What you have to do:
Say how many lines of the data contain "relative", and nothing more.

Material shown:
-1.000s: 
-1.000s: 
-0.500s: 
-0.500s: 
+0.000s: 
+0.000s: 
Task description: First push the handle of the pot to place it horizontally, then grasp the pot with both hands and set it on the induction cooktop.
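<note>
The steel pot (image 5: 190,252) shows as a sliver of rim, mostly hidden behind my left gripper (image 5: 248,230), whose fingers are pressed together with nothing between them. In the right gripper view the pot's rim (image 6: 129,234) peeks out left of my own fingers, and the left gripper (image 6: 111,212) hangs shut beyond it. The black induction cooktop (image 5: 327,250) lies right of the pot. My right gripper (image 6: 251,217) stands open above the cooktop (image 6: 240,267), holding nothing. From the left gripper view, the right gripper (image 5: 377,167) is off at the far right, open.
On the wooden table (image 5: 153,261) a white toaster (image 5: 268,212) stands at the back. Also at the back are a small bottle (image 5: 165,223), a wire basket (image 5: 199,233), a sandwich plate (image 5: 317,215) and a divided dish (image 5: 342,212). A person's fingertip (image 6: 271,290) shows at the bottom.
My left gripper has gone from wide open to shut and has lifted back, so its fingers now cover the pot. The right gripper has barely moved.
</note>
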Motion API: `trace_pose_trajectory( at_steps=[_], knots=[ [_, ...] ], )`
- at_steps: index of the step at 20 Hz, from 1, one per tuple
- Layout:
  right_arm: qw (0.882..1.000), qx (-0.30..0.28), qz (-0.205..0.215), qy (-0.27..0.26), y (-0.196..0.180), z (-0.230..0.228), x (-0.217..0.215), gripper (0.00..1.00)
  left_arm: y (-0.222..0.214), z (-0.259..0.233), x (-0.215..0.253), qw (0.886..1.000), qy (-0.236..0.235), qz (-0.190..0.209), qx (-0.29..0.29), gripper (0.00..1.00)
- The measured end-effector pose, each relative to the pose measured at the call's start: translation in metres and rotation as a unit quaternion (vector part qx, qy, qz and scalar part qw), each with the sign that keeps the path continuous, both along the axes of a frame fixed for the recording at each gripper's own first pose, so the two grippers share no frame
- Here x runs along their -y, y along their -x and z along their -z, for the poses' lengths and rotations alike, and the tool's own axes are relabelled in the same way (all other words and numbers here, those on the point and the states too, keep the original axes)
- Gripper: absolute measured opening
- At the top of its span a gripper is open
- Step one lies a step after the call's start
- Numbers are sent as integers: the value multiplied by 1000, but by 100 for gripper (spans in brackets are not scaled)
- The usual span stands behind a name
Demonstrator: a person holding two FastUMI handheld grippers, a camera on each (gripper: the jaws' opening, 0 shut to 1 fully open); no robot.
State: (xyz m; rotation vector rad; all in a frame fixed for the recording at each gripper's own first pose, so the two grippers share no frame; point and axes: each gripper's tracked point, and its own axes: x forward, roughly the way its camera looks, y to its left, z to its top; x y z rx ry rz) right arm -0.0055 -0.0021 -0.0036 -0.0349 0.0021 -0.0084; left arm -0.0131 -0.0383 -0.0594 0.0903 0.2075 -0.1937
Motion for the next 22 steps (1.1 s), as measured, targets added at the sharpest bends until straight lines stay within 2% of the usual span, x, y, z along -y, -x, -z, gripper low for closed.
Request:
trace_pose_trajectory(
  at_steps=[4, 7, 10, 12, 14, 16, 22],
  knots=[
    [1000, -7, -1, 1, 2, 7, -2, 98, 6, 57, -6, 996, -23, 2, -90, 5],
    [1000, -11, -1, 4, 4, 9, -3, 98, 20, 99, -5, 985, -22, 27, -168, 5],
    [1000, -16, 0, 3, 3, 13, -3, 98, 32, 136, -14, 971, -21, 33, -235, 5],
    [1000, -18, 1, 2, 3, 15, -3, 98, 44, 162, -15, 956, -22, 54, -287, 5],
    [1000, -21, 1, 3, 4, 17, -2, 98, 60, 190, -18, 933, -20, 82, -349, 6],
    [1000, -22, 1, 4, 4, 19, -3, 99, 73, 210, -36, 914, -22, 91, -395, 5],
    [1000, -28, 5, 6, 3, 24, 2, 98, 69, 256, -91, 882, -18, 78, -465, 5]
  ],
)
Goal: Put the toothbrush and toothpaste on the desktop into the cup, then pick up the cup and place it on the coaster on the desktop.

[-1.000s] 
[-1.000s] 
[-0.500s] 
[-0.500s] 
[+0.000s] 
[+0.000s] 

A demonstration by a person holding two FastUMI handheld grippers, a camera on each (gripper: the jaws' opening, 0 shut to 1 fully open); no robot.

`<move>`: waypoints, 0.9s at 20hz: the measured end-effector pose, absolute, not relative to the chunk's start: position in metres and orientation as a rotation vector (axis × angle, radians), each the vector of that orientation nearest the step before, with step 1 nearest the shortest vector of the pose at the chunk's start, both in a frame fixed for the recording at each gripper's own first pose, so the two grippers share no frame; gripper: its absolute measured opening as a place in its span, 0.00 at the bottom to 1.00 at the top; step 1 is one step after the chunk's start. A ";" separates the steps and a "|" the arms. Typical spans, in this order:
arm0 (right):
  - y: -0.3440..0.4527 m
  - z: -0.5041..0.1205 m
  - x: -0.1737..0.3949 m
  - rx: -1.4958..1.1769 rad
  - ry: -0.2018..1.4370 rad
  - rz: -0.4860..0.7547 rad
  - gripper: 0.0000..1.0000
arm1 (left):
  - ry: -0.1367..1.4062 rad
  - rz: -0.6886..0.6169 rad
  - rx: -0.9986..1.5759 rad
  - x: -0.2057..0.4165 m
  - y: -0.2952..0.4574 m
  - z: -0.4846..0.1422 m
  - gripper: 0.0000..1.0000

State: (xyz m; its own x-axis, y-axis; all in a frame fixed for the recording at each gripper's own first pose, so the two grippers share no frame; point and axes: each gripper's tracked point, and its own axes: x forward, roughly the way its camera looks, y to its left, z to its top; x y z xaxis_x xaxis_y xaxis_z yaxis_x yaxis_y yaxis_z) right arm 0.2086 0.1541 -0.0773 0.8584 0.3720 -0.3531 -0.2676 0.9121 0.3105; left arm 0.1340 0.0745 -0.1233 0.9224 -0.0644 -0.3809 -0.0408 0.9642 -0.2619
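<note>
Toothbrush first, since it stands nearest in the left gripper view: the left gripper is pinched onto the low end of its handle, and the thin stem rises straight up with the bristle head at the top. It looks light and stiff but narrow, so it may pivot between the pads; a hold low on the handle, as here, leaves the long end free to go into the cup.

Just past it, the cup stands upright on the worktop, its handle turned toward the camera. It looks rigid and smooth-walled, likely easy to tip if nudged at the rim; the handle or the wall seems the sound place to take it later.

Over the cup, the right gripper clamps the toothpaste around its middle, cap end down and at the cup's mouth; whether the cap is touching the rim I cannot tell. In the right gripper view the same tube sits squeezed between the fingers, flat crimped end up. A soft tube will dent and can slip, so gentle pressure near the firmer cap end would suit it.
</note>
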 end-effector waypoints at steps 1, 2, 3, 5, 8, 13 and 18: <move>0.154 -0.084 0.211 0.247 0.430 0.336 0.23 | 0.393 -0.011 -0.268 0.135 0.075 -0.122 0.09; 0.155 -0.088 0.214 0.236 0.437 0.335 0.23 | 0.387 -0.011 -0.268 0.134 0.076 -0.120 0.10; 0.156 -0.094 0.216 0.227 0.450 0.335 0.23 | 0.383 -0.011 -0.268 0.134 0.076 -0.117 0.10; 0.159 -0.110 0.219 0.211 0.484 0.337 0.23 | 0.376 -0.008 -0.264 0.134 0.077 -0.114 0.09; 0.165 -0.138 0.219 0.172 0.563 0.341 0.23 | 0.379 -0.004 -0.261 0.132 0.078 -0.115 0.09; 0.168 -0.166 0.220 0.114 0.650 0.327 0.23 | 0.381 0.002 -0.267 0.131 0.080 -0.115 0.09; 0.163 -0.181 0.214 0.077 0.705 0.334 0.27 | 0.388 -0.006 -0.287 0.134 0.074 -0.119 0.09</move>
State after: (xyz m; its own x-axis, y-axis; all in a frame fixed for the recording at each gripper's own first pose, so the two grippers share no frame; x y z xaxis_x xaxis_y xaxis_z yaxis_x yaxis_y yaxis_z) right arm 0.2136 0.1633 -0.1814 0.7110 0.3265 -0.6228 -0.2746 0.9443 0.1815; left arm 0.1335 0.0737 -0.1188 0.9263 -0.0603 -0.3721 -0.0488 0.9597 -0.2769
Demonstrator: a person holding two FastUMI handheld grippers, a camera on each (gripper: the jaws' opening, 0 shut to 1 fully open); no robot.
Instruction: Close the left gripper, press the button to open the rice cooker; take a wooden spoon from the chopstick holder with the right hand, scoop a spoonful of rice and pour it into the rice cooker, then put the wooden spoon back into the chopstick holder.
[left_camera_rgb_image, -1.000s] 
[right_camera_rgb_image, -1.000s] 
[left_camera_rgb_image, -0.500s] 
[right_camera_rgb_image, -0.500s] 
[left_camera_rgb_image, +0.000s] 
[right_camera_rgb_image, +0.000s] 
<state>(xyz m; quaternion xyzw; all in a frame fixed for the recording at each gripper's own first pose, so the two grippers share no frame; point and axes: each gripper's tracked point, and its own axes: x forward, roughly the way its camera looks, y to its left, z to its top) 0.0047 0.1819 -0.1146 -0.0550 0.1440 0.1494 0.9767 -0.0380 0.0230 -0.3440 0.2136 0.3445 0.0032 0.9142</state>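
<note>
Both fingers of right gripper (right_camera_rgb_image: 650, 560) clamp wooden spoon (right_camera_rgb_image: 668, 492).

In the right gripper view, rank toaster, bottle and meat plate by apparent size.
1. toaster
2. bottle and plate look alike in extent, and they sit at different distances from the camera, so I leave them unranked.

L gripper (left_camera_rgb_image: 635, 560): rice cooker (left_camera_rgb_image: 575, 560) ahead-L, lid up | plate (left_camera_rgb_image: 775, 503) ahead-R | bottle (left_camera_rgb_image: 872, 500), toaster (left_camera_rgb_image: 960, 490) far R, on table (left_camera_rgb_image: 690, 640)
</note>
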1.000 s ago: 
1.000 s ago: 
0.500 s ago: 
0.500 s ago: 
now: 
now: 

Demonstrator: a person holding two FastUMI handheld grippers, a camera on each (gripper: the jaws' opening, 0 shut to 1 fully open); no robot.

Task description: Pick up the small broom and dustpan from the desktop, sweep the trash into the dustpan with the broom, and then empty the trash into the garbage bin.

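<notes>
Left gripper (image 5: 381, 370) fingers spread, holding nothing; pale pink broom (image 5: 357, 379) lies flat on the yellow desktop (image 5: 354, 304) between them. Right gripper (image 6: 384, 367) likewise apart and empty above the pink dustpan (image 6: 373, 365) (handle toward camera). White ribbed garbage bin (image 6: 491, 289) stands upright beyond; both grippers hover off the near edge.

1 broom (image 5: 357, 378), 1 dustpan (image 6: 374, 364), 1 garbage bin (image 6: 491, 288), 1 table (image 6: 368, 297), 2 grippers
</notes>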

Answer box:
2